▸ **Task requirements**: Every line from the first in the listing below to the line containing "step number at" is to be repeated exactly, and no line past it.

★ ★ ★ ★ ★ ★ ★

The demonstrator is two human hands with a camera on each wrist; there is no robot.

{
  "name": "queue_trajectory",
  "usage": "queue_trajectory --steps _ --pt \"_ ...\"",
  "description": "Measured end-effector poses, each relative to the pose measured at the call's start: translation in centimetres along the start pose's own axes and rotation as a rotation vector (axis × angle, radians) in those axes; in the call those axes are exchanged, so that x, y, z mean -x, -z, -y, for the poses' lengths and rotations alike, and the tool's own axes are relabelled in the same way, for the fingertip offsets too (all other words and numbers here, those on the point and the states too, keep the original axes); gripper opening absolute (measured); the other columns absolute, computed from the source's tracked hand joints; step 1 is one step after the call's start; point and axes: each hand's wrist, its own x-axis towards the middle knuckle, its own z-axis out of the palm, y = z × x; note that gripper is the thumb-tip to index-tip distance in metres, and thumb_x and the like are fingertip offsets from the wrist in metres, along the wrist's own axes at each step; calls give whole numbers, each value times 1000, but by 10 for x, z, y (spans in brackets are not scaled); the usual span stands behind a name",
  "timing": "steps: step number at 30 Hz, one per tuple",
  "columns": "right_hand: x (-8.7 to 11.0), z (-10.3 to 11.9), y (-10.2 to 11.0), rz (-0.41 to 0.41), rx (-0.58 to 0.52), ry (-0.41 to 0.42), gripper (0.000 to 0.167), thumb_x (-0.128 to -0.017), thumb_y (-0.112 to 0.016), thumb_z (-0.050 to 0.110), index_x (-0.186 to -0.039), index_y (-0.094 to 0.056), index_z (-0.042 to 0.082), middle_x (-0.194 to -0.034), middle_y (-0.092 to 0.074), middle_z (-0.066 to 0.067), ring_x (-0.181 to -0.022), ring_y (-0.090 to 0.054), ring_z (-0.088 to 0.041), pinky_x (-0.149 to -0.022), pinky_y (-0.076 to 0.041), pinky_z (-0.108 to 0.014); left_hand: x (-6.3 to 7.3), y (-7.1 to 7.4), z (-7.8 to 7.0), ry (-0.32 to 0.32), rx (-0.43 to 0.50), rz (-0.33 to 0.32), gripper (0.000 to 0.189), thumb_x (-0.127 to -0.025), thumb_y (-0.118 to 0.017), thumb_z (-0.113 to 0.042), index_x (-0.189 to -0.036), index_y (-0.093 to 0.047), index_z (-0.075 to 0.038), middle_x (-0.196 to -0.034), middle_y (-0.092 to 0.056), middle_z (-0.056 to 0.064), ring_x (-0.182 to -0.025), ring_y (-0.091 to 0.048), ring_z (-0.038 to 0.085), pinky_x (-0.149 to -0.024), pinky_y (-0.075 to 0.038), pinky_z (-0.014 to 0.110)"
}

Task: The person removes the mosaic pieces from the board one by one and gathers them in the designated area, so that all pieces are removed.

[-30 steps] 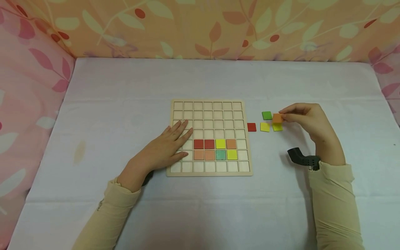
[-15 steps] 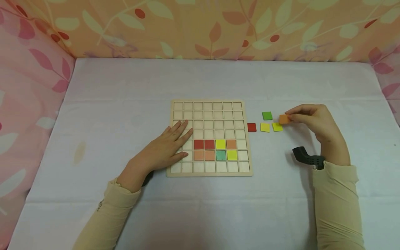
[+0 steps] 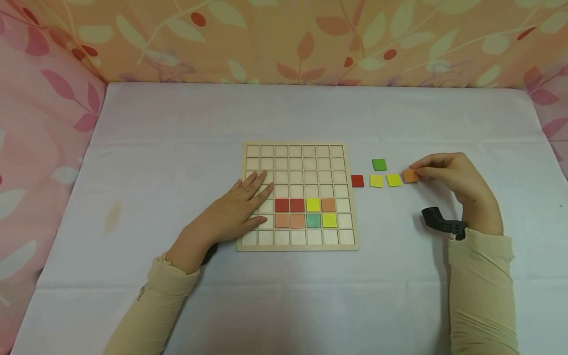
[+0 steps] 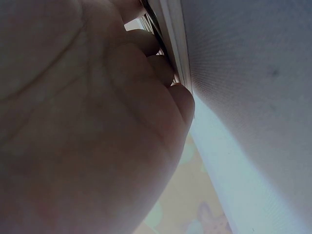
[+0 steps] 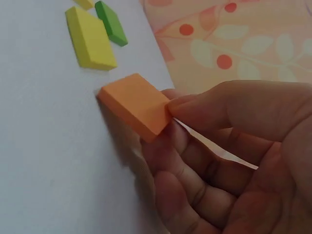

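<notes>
Between thumb and fingers my right hand (image 3: 459, 180) pinches an orange tile (image 5: 134, 105), tilted with its far edge at the white cloth. Left of it a yellow tile (image 3: 393, 180), a paler yellow tile (image 3: 376, 181) and a red tile (image 3: 357, 181) lie in a row, with a green tile (image 3: 379, 164) above them. My left hand (image 3: 232, 209) rests with spread, straight fingers on the left side of a wooden grid board (image 3: 297, 248). Two rows of coloured tiles fill cells in the board's lower half, among them a teal tile (image 3: 313, 220).
A white cloth (image 3: 168, 123) covers the table. Patterned fabric (image 3: 266, 39) rises along the back, and pink fabric (image 3: 40, 148) hangs at the left. A black wrist camera (image 3: 443, 224) juts out from the right wrist.
My right hand has moved right and slightly nearer with the orange tile, from over the yellow tile to beside it. The left hand and the board have stayed put.
</notes>
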Motion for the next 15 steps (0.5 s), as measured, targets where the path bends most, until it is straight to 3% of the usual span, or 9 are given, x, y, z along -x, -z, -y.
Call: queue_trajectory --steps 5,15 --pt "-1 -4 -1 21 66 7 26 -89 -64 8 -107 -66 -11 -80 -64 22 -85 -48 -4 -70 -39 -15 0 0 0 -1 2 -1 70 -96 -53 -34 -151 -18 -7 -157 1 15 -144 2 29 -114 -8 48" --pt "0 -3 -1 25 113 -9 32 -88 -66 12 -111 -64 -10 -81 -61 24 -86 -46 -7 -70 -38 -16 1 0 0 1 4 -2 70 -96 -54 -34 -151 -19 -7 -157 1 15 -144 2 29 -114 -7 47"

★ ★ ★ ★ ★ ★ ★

▸ **Problem solution**:
The demonstrator is two human hands with a camera on each wrist; there is no robot.

{
  "name": "queue_trajectory",
  "usage": "queue_trajectory --steps _ --pt \"_ ...\"",
  "description": "Measured end-effector poses, each relative to the pose measured at the call's start: translation in centimetres along the start pose's own axes and rotation as a rotation vector (axis × angle, radians) in those axes; in the call those axes are exchanged, so that x, y, z mean -x, -z, -y, for the poses' lengths and rotations alike, and the tool's own axes are relabelled in the same way, for the fingertip offsets too (all other words and numbers here, those on the point and the states too, keep the original axes); gripper opening absolute (measured); the other columns absolute, computed from the source's tracked hand joints; step 1 is one step after the call's start; point and axes: each hand's wrist, its own x-axis towards the middle knuckle, its own z-axis out of the palm, y = z × x; note that gripper is the thumb-tip to index-tip distance in metres, and thumb_x and the like are fingertip offsets from the wrist in metres, along the wrist's own axes at each step; calls give whole numbers, each value times 1000, but by 10 for x, z, y (spans in brackets are not scaled); the usual span stands behind a name",
  "timing": "steps: step number at 30 Hz, one per tuple",

That is the complete output for this exercise.